● Saved entries:
***

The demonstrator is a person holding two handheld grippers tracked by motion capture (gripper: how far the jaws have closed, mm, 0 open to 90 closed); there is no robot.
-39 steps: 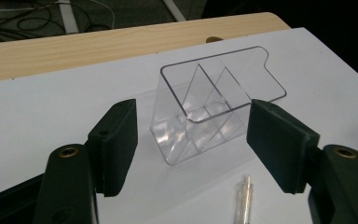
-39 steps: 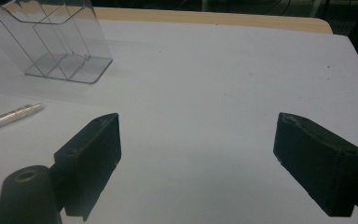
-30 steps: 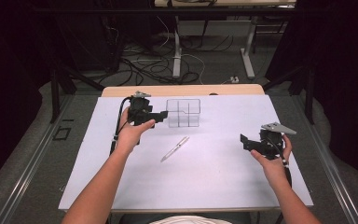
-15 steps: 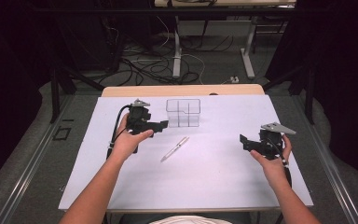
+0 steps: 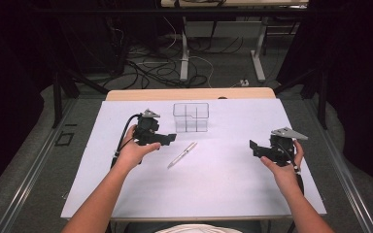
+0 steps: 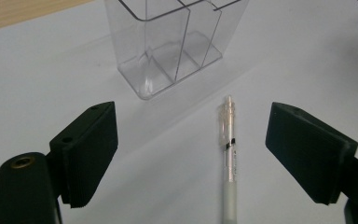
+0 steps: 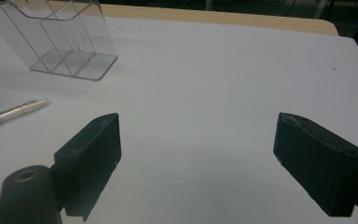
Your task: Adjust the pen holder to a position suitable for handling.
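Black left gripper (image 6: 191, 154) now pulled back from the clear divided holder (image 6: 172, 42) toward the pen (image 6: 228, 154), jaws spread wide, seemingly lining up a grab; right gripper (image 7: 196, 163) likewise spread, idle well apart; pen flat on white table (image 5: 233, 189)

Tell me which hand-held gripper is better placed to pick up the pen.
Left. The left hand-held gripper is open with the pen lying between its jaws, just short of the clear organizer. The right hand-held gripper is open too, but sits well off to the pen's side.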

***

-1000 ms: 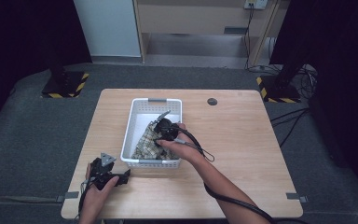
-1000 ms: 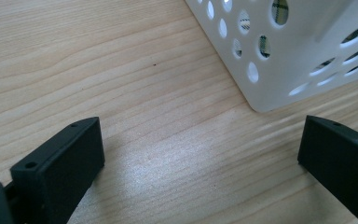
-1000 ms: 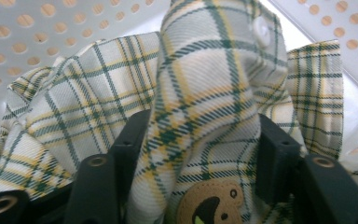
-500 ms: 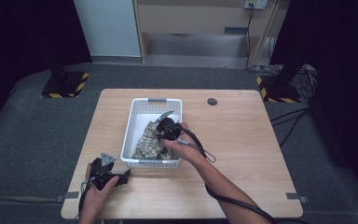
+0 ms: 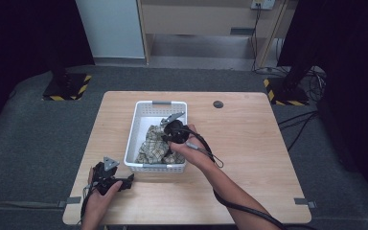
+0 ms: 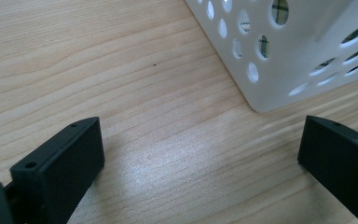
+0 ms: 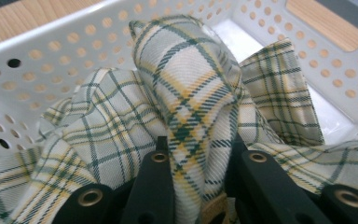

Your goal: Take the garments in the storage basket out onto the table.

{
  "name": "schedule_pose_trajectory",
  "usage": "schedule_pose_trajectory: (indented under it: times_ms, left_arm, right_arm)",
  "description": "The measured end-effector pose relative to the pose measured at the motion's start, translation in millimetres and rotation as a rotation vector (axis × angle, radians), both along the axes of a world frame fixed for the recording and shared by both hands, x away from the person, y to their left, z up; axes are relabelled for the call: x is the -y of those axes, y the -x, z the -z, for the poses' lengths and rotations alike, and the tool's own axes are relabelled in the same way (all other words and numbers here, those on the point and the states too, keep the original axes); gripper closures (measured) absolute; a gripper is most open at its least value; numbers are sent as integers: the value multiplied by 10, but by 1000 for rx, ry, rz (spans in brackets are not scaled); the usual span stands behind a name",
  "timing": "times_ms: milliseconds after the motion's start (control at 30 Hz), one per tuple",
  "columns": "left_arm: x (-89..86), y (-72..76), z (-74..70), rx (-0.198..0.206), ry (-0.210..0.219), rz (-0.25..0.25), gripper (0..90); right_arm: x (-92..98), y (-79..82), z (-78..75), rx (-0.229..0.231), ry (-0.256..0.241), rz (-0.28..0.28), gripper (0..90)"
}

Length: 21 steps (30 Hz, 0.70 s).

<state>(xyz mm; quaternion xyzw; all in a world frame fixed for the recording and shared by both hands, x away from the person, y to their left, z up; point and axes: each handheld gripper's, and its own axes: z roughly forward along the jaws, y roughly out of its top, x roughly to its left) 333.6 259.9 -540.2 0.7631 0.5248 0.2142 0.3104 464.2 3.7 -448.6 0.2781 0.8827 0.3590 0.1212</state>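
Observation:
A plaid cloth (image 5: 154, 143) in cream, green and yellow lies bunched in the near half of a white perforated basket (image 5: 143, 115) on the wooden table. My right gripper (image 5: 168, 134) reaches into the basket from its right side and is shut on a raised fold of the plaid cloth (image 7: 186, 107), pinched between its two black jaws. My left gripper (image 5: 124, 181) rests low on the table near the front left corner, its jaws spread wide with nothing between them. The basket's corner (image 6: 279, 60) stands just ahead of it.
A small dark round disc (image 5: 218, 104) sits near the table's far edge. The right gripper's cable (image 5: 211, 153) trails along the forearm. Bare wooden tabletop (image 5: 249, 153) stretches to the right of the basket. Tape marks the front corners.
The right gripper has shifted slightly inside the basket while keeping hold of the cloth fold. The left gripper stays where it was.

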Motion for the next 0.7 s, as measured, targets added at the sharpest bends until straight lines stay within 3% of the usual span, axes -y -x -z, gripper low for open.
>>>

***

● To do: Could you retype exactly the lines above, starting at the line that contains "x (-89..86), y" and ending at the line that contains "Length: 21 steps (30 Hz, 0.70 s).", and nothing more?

● Task output:
  "columns": "left_arm: x (-89..86), y (-72..76), z (-74..70), rx (-0.198..0.206), ry (-0.210..0.219), rz (-0.25..0.25), gripper (0..90); right_arm: x (-92..98), y (-79..82), z (-78..75), rx (-0.229..0.231), ry (-0.256..0.241), rz (-0.28..0.28), gripper (0..90)"
}

Length: 21 steps (30 Hz, 0.70 s).

No additional output is expected.